Tusk spotkał się wraz z minister edukacji Katarzyną Hall ze związkami nauczycielskimi. Początkowo rząd zapowiadał, że zamiast obiecanych dwóch podwyżek po 5 proc. nauczyciele dostaną o 1 proc. więcej w styczniu i o 3 proc. więcej we wrześniu.

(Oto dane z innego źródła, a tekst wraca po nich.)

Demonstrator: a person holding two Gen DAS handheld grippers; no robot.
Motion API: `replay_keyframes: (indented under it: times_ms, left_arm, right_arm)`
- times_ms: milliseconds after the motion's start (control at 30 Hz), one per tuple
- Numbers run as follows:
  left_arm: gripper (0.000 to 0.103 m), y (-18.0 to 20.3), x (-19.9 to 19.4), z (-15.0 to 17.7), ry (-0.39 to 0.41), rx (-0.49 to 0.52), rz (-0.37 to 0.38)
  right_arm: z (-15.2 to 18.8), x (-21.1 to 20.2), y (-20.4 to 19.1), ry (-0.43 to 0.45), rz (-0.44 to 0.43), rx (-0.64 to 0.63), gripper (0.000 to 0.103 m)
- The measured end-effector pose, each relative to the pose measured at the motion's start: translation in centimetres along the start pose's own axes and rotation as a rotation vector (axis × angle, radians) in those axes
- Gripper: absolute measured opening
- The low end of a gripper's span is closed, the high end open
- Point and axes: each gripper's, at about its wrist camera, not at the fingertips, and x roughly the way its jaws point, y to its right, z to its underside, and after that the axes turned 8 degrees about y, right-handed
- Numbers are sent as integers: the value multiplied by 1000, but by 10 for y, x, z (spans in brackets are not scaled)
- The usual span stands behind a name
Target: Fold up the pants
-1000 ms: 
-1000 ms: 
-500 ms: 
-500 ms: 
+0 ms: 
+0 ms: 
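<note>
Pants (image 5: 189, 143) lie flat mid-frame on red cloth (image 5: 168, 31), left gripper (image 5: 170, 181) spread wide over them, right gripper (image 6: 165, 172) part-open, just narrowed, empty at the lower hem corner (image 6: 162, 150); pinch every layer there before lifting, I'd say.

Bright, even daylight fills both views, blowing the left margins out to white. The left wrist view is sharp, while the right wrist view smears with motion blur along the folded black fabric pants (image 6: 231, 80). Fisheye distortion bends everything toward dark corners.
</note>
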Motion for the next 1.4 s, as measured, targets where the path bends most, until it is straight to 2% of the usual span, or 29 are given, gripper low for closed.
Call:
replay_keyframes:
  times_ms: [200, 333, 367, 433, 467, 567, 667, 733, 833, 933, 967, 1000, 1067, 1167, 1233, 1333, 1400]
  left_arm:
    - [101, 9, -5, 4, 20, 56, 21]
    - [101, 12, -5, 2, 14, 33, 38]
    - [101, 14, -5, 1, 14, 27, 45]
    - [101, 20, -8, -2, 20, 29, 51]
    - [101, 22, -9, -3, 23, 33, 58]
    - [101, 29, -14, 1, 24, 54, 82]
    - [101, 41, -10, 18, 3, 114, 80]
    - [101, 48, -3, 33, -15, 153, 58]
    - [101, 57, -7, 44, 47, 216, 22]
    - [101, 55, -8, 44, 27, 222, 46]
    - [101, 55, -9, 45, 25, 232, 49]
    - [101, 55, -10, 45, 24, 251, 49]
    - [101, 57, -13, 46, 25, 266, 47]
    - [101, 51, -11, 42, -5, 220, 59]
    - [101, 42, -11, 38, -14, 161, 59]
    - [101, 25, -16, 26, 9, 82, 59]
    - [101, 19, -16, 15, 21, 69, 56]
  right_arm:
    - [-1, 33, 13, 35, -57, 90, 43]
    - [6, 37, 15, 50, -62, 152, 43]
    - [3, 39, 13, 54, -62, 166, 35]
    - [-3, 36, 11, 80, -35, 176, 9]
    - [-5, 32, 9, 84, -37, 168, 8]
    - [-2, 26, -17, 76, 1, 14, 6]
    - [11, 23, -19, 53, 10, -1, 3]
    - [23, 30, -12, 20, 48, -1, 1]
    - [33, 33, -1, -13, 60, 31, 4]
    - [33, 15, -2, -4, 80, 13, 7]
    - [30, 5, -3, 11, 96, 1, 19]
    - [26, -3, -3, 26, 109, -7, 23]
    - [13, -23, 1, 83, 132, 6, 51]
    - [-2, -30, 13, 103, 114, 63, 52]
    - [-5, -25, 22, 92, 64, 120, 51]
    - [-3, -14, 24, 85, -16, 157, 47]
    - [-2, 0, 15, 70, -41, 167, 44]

Premier zapowiedział, że tegoroczna 5 proc. podwyżka nie jest zagrożona.
- Ustaliliśmy, że w 2011 roku o ile nie będzie żadnych nieprzewidzianych sytuacji w gospodarce powrócimy do modelu dwóch podwyżek 5 proc. - mówił premier przypominając obietnicę, że na koniec kadencji jego rządu wzrost pensji per saldo w stosunku do jej początku ma wynieść 50 proc.
Premier zapewnił, że pieniądze dla nauczycieli znajdą się mimo większych wyrzeczeń w innych resortach.
Jak powiedział Sławomir Broniarz, prezydium Zarządu Głównego ZNP zareagowało na propozycję premiera oklaskami. - Doceniamy ten gest. Doceniamy też perspektywę, którą premier zarysował - powiedział Broniarz.